I'm not sure it's worth putting this section back in though unless you find it helpful.


eta. Also, we included generic examples of "accurate" and "critical" in the version here:

Examples of accurate / inaccurate coverage of IQ included mention that it is a strong predictor of job performance, versus mention that specific mental abilities predict better. Examples of accurate / inaccurate coverage of EQ included mention of its criterion validity, versus mention that it predicts job performance better than does g.

Given this, would you still prefer we get back into the texts and place specific quotes for some of the items?
Admin
While non-GCA abilities generally do not have much predictive power for job performance, ability tilt seems to be a decent predictor of occupations and majors. This perhaps reflects more interests than abilities. Here's a recent paper on this matter:

Coyle, T. R., Snyder, A. C., & Richmond, M. C. (2015). Sex differences in ability tilt: Support for investment theory. Intelligence, 50, 209-220.

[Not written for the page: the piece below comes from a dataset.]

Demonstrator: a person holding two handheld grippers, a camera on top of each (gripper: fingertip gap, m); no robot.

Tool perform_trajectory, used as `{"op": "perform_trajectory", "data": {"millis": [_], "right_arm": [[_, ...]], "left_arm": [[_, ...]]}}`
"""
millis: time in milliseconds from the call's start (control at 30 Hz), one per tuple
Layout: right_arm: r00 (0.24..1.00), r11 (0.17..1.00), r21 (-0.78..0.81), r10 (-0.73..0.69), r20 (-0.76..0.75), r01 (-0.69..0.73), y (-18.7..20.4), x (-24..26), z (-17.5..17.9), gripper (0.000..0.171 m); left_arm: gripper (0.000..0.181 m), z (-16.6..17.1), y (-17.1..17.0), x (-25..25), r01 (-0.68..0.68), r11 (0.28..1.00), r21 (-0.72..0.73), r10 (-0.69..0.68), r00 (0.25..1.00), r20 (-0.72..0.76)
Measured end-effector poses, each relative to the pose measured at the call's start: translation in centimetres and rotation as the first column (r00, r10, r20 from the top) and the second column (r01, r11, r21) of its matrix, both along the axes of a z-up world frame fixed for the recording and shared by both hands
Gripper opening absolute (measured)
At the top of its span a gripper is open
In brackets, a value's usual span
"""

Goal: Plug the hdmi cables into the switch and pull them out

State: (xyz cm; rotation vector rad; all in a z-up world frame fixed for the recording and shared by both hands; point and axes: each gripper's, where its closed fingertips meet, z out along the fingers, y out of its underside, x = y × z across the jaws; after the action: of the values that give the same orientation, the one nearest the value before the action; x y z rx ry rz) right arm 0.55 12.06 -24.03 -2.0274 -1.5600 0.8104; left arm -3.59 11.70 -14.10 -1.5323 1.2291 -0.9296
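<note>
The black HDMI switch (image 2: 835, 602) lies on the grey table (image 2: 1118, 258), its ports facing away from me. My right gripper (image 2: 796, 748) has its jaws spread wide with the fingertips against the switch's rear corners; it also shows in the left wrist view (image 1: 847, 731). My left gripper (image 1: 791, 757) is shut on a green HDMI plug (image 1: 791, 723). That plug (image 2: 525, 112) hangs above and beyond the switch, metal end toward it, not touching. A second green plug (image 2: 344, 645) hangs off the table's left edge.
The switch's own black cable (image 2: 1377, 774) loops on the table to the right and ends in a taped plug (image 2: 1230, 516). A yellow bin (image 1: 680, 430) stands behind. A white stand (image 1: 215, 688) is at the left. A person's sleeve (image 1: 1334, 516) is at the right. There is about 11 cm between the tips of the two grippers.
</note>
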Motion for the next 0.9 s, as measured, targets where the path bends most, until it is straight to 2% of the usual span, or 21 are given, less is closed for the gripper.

As an example where non-GCA ability was found to have predictive power, see :
Deary, I. J., Strand, S., Smith, P., & Fernandes, C. (2007). Intelligence and educational achievement. Intelligence, 35(1), 13-21.

Where a verbal residual non-GCA factor (?) had predictive power of .22 for English, but .00 for Math.

Still, the predictive ability of GCA factor was ~.69 here, and the non-GCA residual/factor was .13, or a ratio of 5.3/1.
While non-GCA abilities generally do not have much predictive power for job performance, ability tilt seems to be a decent predictor of occupations and majors. This perhaps reflects more interests than abilities. Here's a recent paper on this matter:

Coyle, T. R., Snyder, A. C., & Richmond, M. C. (2015). Sex differences in ability tilt: Support for investment theory. Intelligence, 50, 209-220.

As an example where non-GCA ability was found to have predictive power, see :
Deary, I. J., Strand, S., Smith, P., & Fernandes, C. (2007). Intelligence and educational achievement. Intelligence, 35(1), 13-21.

Where a verbal residual non-GCA factor (?) had predictive power of .22 for English, but .00 for Math.

Still, the predictive ability of GCA factor was ~.69 here, and the non-GCA residual/factor was .13, or a ratio of 5.3/1.


I don't deny the above, but we're talking specifically about job performance (versus career entry or educational achievement) here, and the meta-analytic literature on it seems clear.

Still we can tone down the wording re "accurate" if you all feel it's appropriate.
Admin
I am okay with the wording as it is. I have already approved the paper. In my opinion, peer review should not so much concern these judgment calls and interpretation and more concern the analytic methods. I have covered the analyses in detail and they seem to be correct. The scoring and interpretation of the text places are more a matter of judgment call.

One thing thought. The inter-rater reliability correlation. The raw data to calculate this is not given. Do you still have it?